The third generation Corvette (1968-1982) was the first through and through sportscar-including the price tag.
During the transition from the Corvette C1 to the C2, the battle for the car's spirit was decided in favor of a true sports car, unlike that of the Ford Thunderbird. The designers approached the look of the third generation, the C3, with the task to establish and disseminate its reputation as a pure sports car. After getting rid of the peculiarities and idiosyncrasies of the original Stingray, designers gave the Corvette its familiar shape, which has remained as the leitmotif of its designers ever since.

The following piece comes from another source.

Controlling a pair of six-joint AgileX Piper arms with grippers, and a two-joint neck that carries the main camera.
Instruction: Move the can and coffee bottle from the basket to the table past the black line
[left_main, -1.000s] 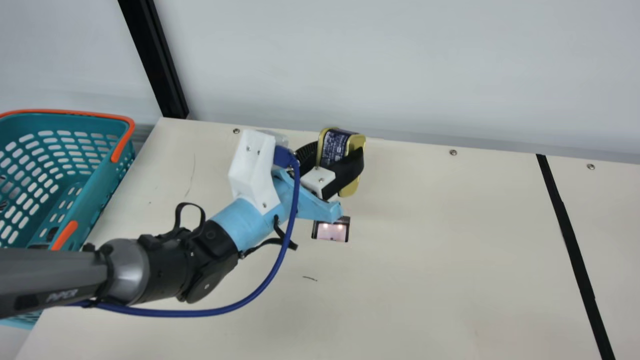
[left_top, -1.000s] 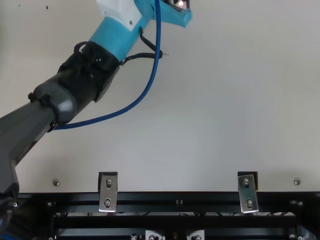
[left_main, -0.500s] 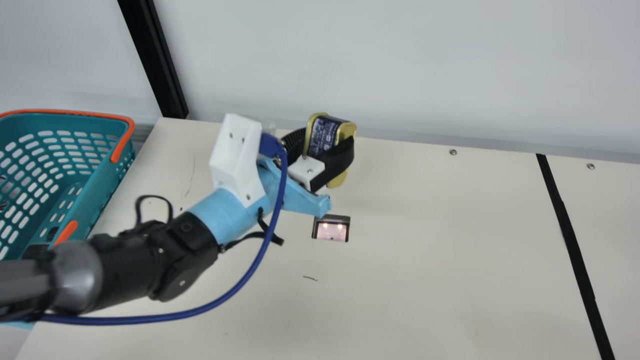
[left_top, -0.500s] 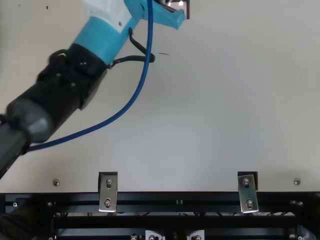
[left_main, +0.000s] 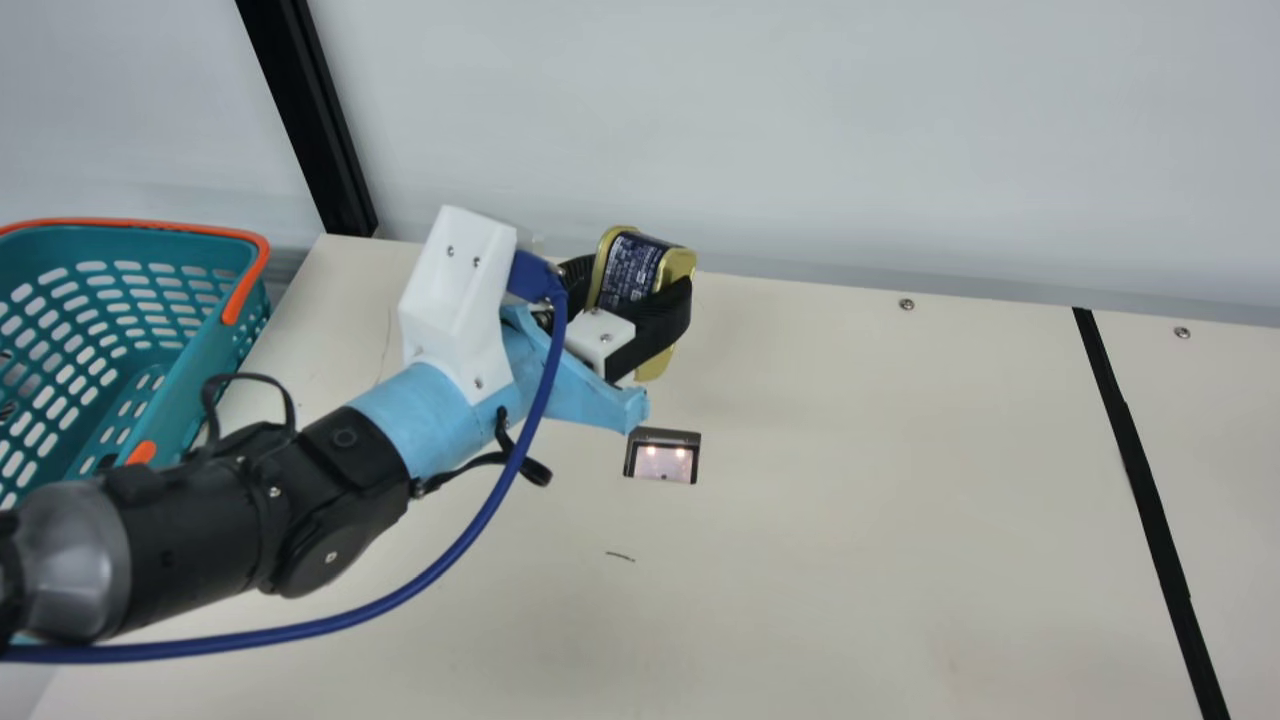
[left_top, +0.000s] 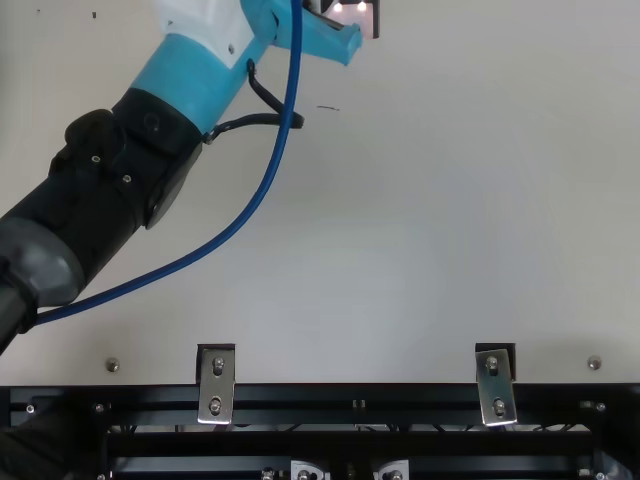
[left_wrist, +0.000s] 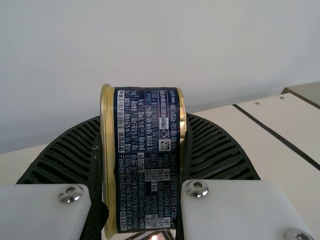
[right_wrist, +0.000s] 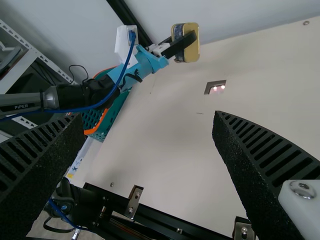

The C3 retained all of the C2's underpinnings, i.e. chassis and V8 engines, though the engines varied during its lifespan. Its look was more attractive and its proportions better suited for a sportscar: A very long forward sloping hood with wavy sections at its side, above the front wheels. There was also a very noticeable shoulder line behind the doors over the rear wheels; rotating headlamps were replaced by pop up units (actuated by a hydraulic arrangement rather than electric motors). The side vents behind the front wheels were also redesigned and the front air intakes were divided into two sections, hidden under the chromed front bumper.
A shorter back end with a new design theme and look was also incorporated. The coupe's rear window was shoved forward right behind the headrests and was stretched to the entire car's width. The hard top convertible was given a removable back canopy and the soft top could be folded into a storage compartment behind the two seats. The fuel tank was planted under the fiberglass body panel at the rear of the car (where a normal car's trunk is located) and the tank opening was positioned at the center of that rear deck body panel. Overall the C3 was a rough design that was the base for refinement in coming incarnations.
In 1965 Chevrolet engineers and designers were already hard at work on the new car. The concept Mako Shark II revealed the first clues for the new generation with more curves in its bodywork and a different look for the passenger compartment. During its entire 15 year production run, the Corvette C3 was equipped only with V8 engines; either small-blocks starting at 165hp or big-blocks up to 430hp (the latest was the ZL1 with only two units built). However, the powerful engines were available only up to 1974, following the introduction of unleaded fuel and the switch in output measurement from gross horsepower to net horsepower.
In 1982, the C3's last year, a new fuel injection system was installed in its small-block 350 CID engine. It was called "Cross-Fire Injection" that utilized two throttle bodies combined with Chevrolet's computer control system to produce a scant 200hp output. It was mated to a new four-speed automatic transmission with a torque converter. Another memorable development during the C3's lifespan was its huge price increase. The 1968 model's price was $4,660, about $1,100 above the price of the C1 when it was launched. That price tag more than doubled in a decade as the price went up to $9,750. In the next four year it rocketed to a staggering $18,290.
So the same model, albeit now with a modern fuel injection system, a catalytic converter, a 5 mph front and rear bumper system, sport seats and a less powerful engine quadrupled its price in 14 years. Sales were hampered by the next price increase in 1982, the model's final year. Only 25,407 units were sold, down from almost 54,000 in 1979. That year the Corvette was offered in a special Collector's Edition that featured a hatchback rear window that was later incorporated into its successor, the C4. It was the first Corvette to receive $20,000 + price tag ($22,530) and 6,759 units were sold.